|Me, a lot younger and a lot thinner, but deliriously happy with my prizes.|
Also, Mom won the pie contest for the second straight year. That silver bowl sits on a shelf in the kitchen every year during fair season, along with the brass tray she got for her first win and a second silver bowl she won for the fruit pie division a few years later. (In 1985, the fair expanded the pie contest to three categories.) Mom also won a slew of ribbons in 1984 in canning and baking, including Best of Show in preserves.
|The promotional photo the fair sent out the following year of Mom and her prize-winning pie.|
However, I do have a lingering regret from that fair: I was at the fairgrounds the Friday evening Mary Lou Retton got the women's all-around gold medal in gymnastics.
Two good friends and I had a tradition at the time of attending the fair on Friday night so they could see my entries as well as the rest of the attractions. Our visit included a thorough tour of the livestock barns, and I have a distinct memory of seeing portable televisions set up in the "housing" areas along several animal pens, each one tuned to the Olympic games and Mary Lou Retton. I saw her accepting applause for one of her feats, but I'm not sure which one.
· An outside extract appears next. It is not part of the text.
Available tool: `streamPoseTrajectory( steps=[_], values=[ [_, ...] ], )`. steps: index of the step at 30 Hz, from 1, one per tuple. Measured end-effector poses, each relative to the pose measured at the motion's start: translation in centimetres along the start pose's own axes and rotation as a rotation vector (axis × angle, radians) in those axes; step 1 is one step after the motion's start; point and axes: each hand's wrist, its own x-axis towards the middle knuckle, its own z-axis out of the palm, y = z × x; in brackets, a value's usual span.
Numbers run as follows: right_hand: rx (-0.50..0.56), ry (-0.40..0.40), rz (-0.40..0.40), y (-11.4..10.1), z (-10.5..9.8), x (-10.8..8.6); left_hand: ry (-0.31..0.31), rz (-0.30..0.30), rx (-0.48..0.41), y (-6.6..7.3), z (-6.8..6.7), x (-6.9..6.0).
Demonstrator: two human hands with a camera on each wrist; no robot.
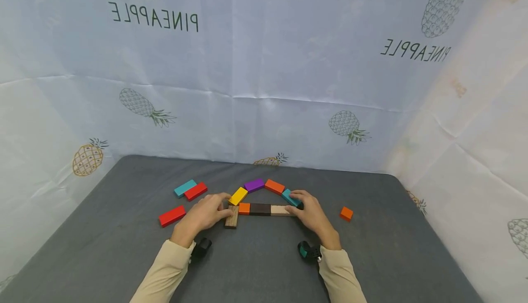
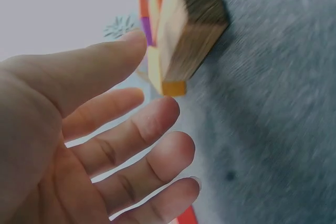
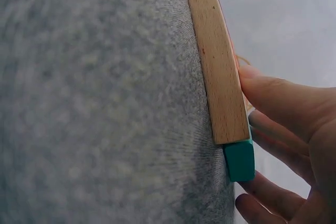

I don't remember if I knew at that point that she was winning the gold medal.
I wouldn't have traded that night at the fair for anything, especially considering the changes in the fair and the fact that my friends and I stopped attending together almost two decades ago. It always nagged at me, though, that I missed such a historical night at our home Olympics. Whenever the gymnastics are broadcast, I think of that August evening in the dusty livestock barns and of a small TV sitting on a hay bale with a grainy, possibly black-and-white image of Mary Lou Retton.